June 7, 2025
Liberating KZ Esterwegen and The Crossing of the Küsten Canal

Written by Aeongus Madigan
Today’s journey was one to be remembered, as all our other days have been. It falls to me to write the account for this day, and I shall try to describe the experience as best as possible. We departed Nijmegen early, as we typically have been doing. Nijmegen is a lovely city, and despite our tour leaders claims of it being somewhat shady, on the average I would say I would rather be here than in Toronto. On our drive to Germany we were treated to a somewhat humorous incident (though in retrospect I doubt everyone shares that sentiment) in which the German police stopped our bus at the border. Strange, given how lax borders seem to be in western Europe so far. Our first stop was the EmslandLager camp museum, which sits on the original site where the Nazis held their political prisoners, and later a great number of foreign forced labour, mainly people who had been deported to the camp from eastern Europe. Standing on the site was emotional, more so than the others.

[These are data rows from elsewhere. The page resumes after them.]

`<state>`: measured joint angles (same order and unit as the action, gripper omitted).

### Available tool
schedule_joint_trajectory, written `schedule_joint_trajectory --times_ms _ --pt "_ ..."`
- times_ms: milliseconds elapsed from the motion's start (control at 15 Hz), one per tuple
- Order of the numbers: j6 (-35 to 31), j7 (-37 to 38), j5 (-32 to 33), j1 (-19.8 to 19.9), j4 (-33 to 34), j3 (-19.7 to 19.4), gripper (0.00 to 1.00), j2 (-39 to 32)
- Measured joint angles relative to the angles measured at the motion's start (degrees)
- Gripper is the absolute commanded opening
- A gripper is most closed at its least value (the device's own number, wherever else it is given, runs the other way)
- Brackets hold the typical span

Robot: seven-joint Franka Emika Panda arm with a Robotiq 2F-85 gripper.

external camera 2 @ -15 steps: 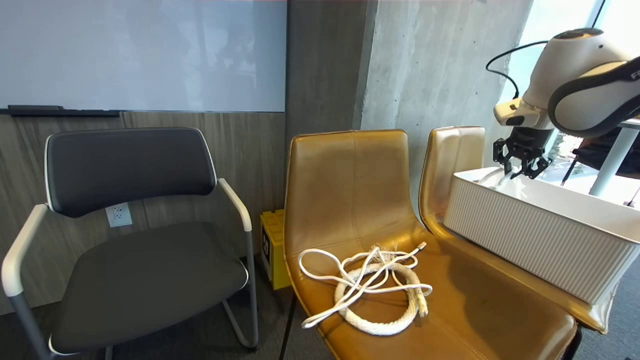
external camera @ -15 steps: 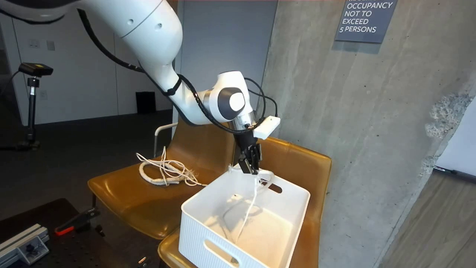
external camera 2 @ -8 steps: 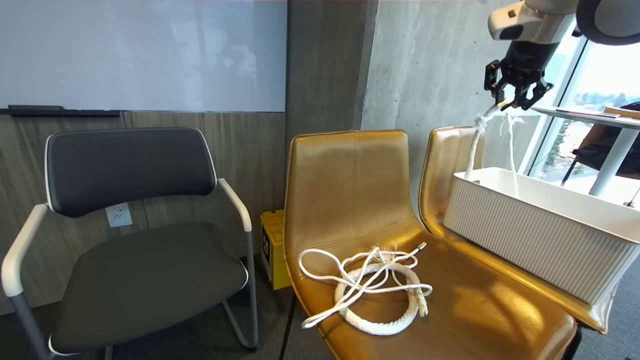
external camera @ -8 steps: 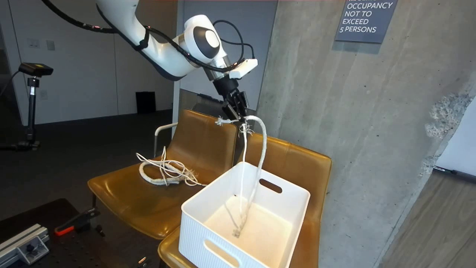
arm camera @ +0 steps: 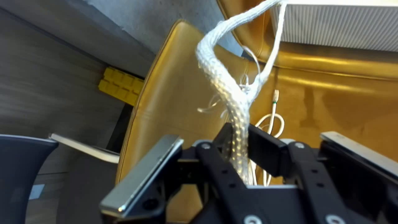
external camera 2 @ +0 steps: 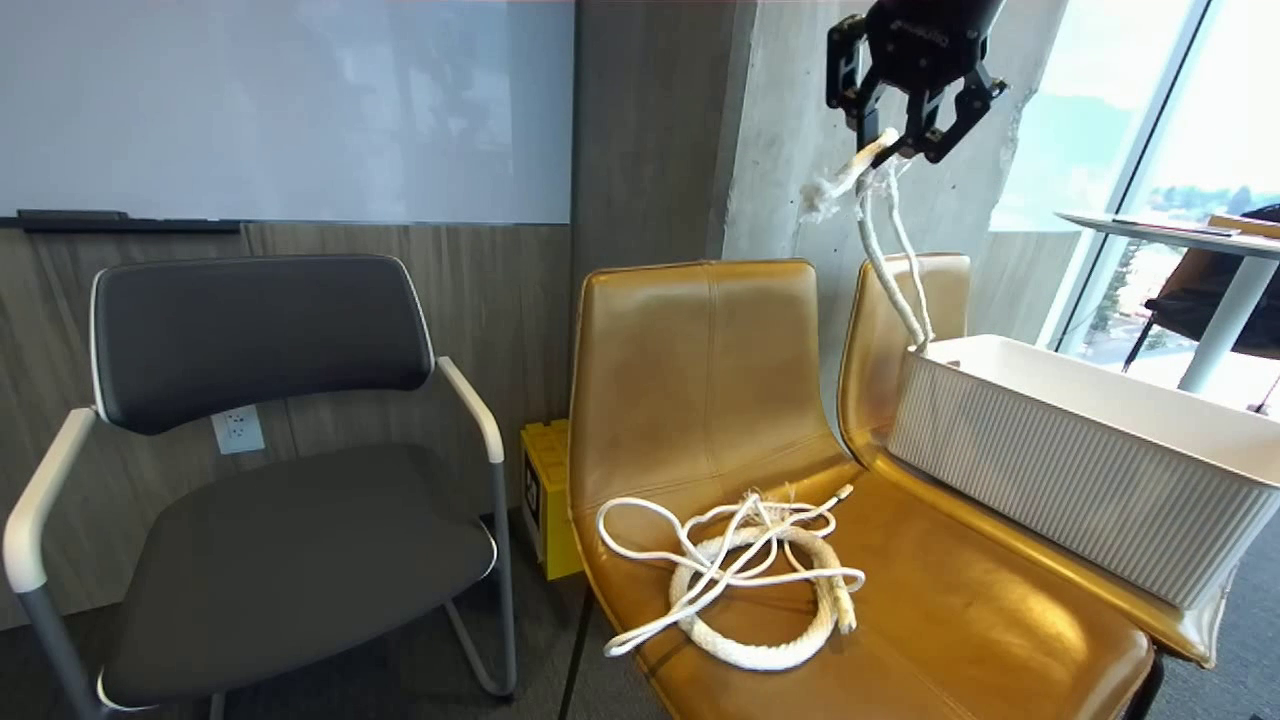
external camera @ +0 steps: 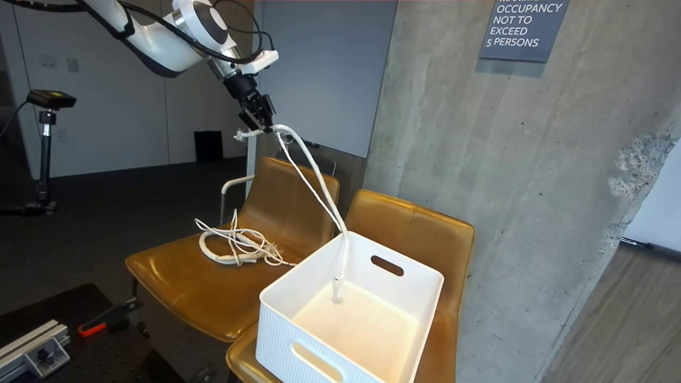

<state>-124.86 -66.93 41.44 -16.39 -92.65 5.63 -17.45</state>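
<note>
My gripper (external camera: 262, 127) is shut on a thick white braided rope (external camera: 315, 166) near its frayed end, in the air above the left tan chair. In an exterior view my gripper (external camera 2: 885, 148) shows the rope (external camera 2: 878, 255) dropping as two strands to the corner of a white ribbed bin (external camera 2: 1050, 490). The rope's lower end still lies inside the bin (external camera: 282, 330). In the wrist view the rope (arm camera: 216, 67) passes between the fingertips (arm camera: 240, 143). A second white rope coil (external camera 2: 750, 655) lies on the chair seat, also seen in an exterior view (external camera: 229, 259).
The bin stands on a tan chair (external camera: 415, 215) by a concrete wall (external camera: 532, 186). Beside it is another tan chair (external camera 2: 700, 360). A dark grey chair (external camera 2: 300, 580) and a yellow box (external camera 2: 552, 480) are farther over. A camera stand (external camera: 47, 143) stands on the left.
My gripper has risen from inside the bin's top and moved toward the chair with the coil, pulling the rope up. The rope now leans over the bin's corner. The coil has not moved.
</note>
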Motion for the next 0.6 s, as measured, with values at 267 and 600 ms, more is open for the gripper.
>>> schedule_joint_trajectory --times_ms 267,600 --pt "6.66 3.90 2.15 -6.90 5.02 5.77 0.04 -3.38" --pt "14.55 6.75 5.07 -14.99 15.24 8.50 0.04 -11.53"
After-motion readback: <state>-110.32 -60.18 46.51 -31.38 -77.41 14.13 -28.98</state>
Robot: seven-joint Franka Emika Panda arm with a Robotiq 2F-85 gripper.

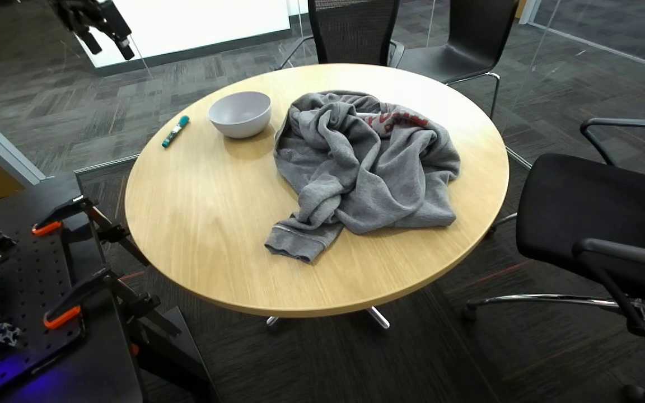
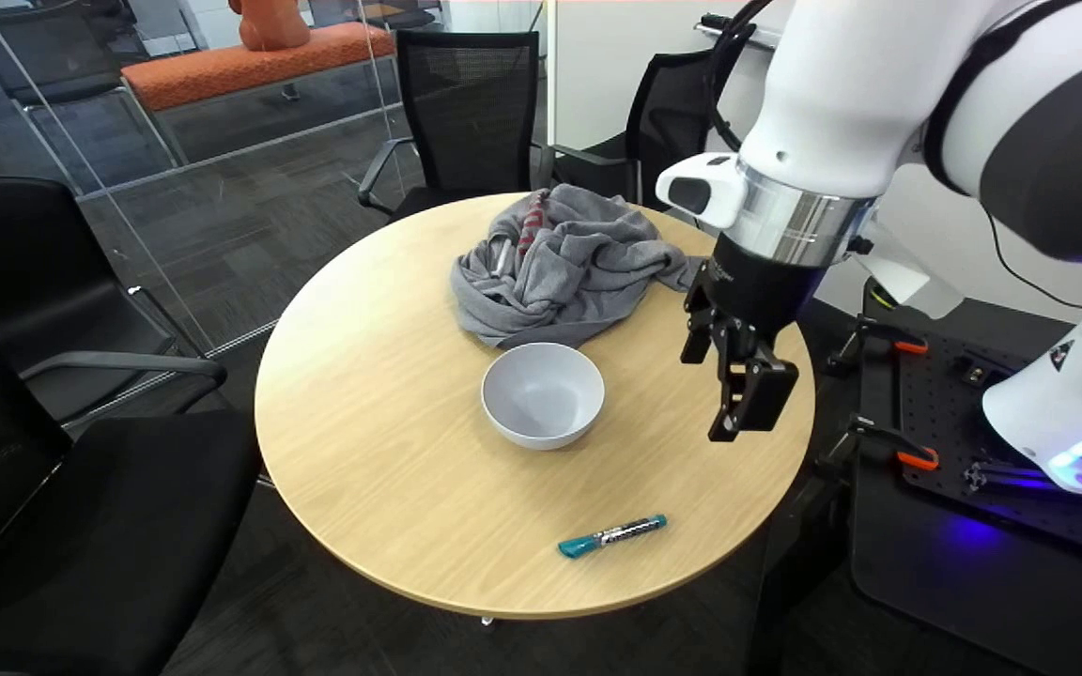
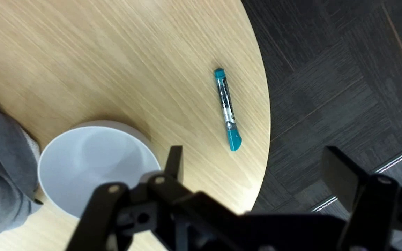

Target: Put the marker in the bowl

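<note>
Pale wood tops the round bench [image 1: 205,224], which lies below the raised gripper [image 2: 710,390] and carries everything the task calls for. Next in bulk comes a grey sweatshirt [image 1: 367,168], heaped, in the wrist view, on the far side of the bowl [image 3: 92,157] from the gripper; it has no evident part in the job and is probably mere clutter. The gripper itself hangs with its fingers [image 3: 175,162] spread wide and nothing between them, presumably readied to come down on either side of something slim. Lower down, off to the side of one finger, the bowl stands upright, mouth up, as suits a thing meant to receive another. Smallest, the teal marker [image 3: 227,109] lies flat on the bench, ahead of the gripper, near the rim and apart from the bowl. In the wrist view its barrel runs roughly across the line joining the fingertips, so a pinch over its middle looks the natural grasp.
</note>
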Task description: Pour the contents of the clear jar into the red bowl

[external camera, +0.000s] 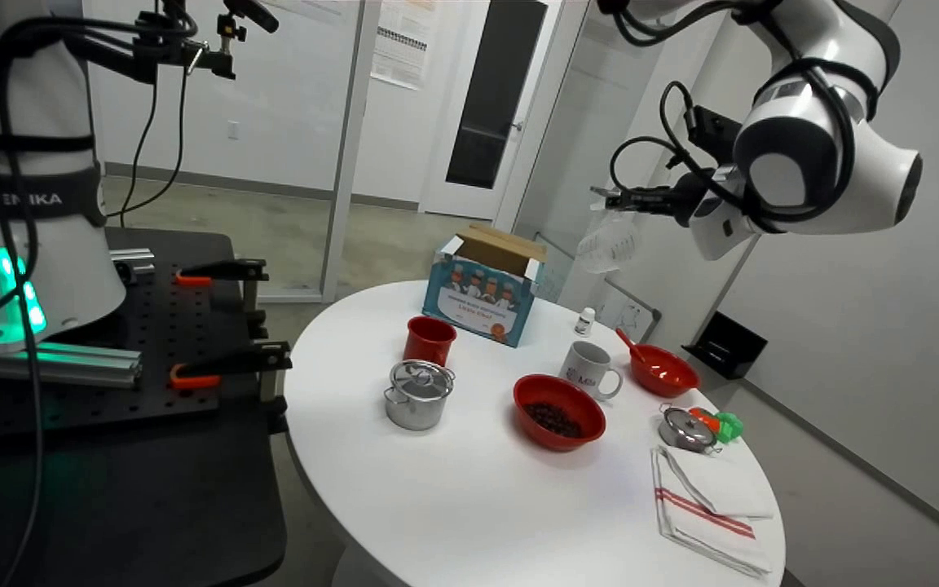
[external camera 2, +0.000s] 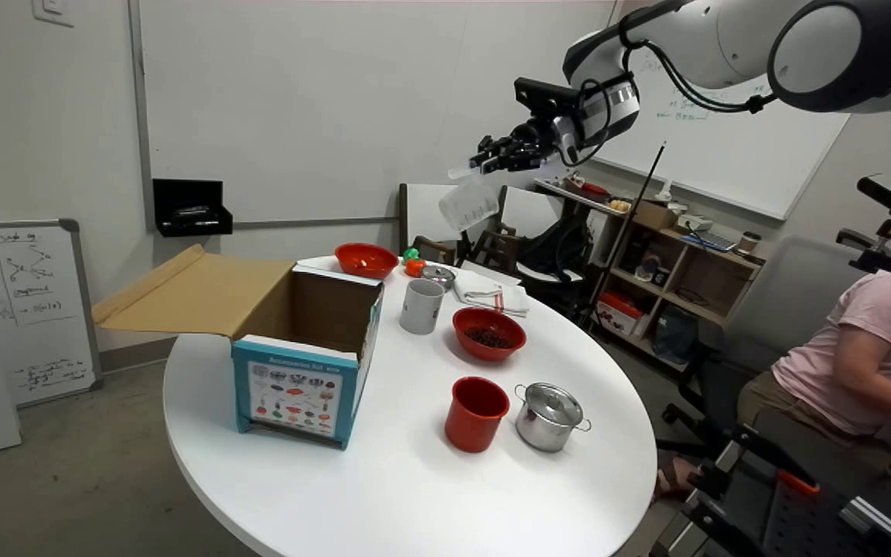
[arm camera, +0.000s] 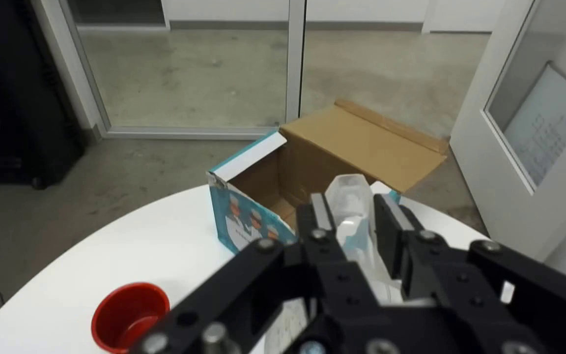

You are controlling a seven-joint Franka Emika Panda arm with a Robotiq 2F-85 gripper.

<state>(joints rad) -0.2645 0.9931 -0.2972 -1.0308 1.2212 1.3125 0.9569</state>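
Note:
The clear jar (external camera: 608,243) is held in the air, tilted, above the far side of the table. It also shows in an exterior view (external camera 2: 467,205), with faint markings and no dark contents visible in it. My gripper (external camera: 614,200) is shut on the jar's upper part, seemingly a handle. In the wrist view the see-through piece of the jar (arm camera: 348,189) sits between the fingers (arm camera: 354,211); the jar's body is mostly hidden. The red bowl (external camera: 547,440) stands on the table with dark small pieces inside; it also shows in an exterior view (external camera 2: 480,353). The jar is apart from the bowl.
On the white table (external camera: 453,489) stand a white mug (external camera: 585,367), an open cardboard box (external camera 2: 298,387), a red cup (external camera 2: 476,418), a lidded silver pot (external camera: 418,399), another red bowl with a red spoon (external camera: 665,375), a squat silver pot (external camera: 685,430) and folded towels (external camera: 706,505).

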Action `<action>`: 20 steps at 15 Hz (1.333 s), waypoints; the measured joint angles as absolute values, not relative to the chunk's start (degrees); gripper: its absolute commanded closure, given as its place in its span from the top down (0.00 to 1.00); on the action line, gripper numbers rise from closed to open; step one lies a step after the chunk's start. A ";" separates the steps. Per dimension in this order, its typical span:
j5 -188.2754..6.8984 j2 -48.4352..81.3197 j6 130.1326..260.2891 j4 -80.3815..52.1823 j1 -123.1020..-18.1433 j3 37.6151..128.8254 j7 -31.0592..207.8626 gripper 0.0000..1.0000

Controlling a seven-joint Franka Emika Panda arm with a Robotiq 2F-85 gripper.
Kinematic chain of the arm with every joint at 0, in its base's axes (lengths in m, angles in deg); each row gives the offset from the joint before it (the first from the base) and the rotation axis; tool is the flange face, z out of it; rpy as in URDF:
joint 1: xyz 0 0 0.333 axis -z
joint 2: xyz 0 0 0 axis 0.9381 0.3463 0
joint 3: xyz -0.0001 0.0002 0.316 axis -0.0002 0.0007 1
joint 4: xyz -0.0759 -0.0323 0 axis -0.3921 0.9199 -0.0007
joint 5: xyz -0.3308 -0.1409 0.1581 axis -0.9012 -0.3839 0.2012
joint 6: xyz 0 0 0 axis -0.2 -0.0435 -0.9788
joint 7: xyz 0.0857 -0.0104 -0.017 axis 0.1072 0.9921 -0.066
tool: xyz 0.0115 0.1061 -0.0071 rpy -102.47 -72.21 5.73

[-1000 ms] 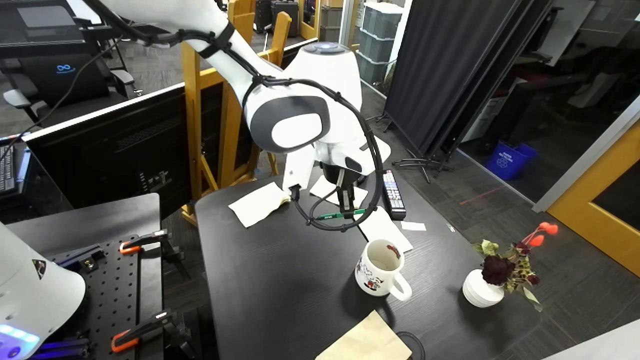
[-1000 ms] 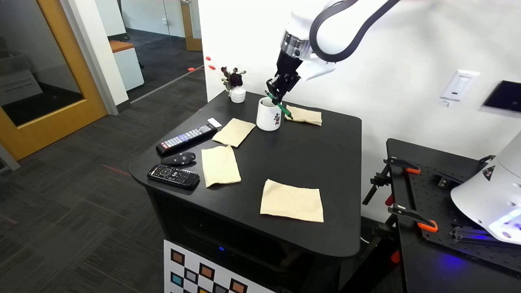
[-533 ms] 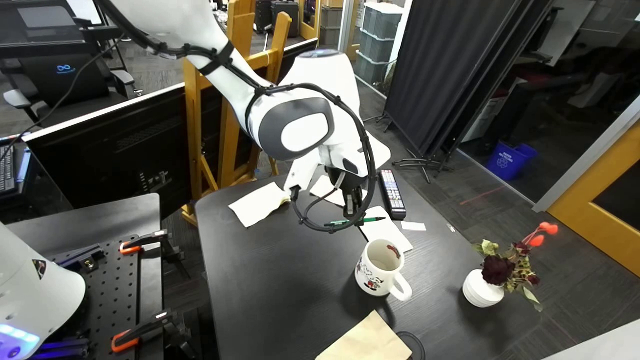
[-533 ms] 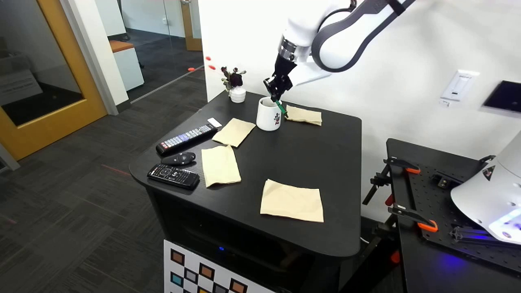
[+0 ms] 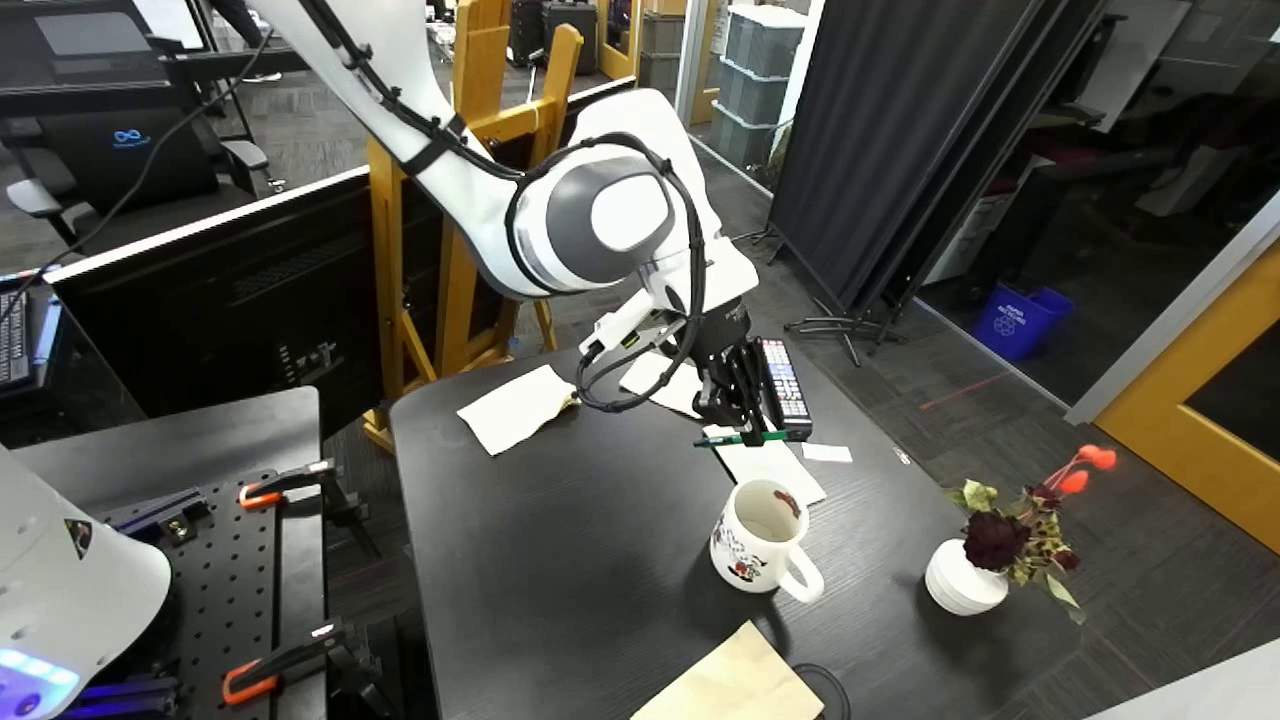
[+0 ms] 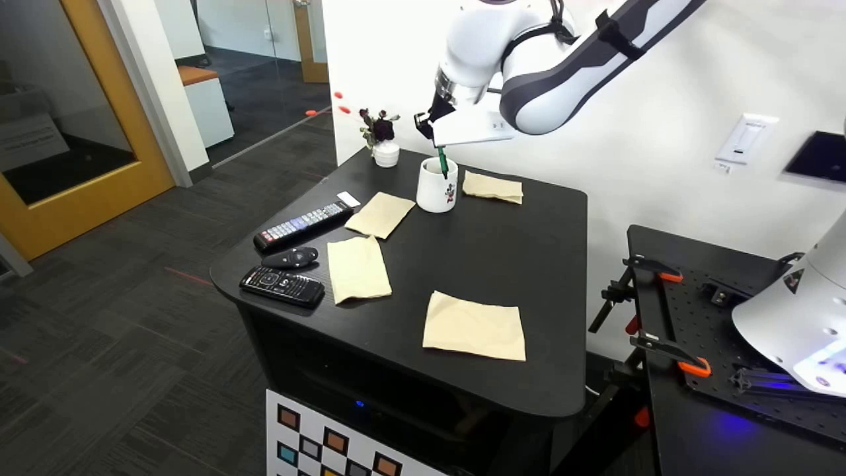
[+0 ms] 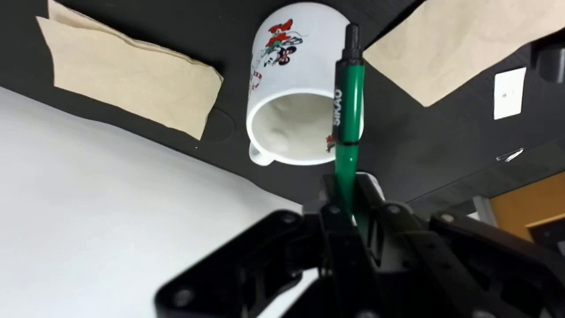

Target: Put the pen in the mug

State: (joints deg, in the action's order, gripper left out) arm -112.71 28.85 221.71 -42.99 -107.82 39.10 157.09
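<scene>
The green pen (image 5: 775,436) is held between the fingertips of my gripper (image 5: 752,436), above the table and apart from the mug. In the wrist view, the pen (image 7: 351,101) points away from the shut fingertips (image 7: 347,187) and overlaps the right side of the mug's opening. The white mug (image 5: 745,545) stands upright with its handle at the side. It also shows in the wrist view (image 7: 309,57). In an exterior view, the pen (image 6: 442,162) is steep and its lower end overlaps the front of the mug (image 6: 433,192); a white arm part hides some of the gripper.
A white vase with flowers (image 5: 965,580) stands near the mug. Folded tan napkins (image 6: 380,215) lie around it. A long black remote (image 5: 787,385), two smaller remotes (image 6: 283,285) and a small white card (image 5: 827,453) lie on the table. A wall (image 6: 661,132) borders the table.
The arm has turned and tilted, carrying the pen rightward in an exterior view. In the other view the pen has shifted left and become steeper over the mug. The mug has not moved.
</scene>
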 measured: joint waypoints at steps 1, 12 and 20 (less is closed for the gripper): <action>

A battle can be understood, even if one side is so clearly the worse one, as is the case in the second world war, at the end of the day, you can find reason in a soldier fighting for his nation, his life, or the life of his comrades. But to stand on the site of the pointless cruelty of the Nazis invokes another feeling. Dread, I suppose, would be the correct term. Our second and last stop for that day was the Küsten Canal (just outside of the town of Friesoythe), the site of a battle which the Algonquin Regiment took part in. It was in fact their last engagement, and would be our last tactical exercise. The tactical exercise was enjoyable, as they have all been, though I admit to a degree of satisfaction from actually seeing my group’s plan succeeding, unlike the others, where it feels like the game was rigged from the start. Perhaps our own journey is a shortened version of what a competent officer will undertake over time. I pray I never find out for myself.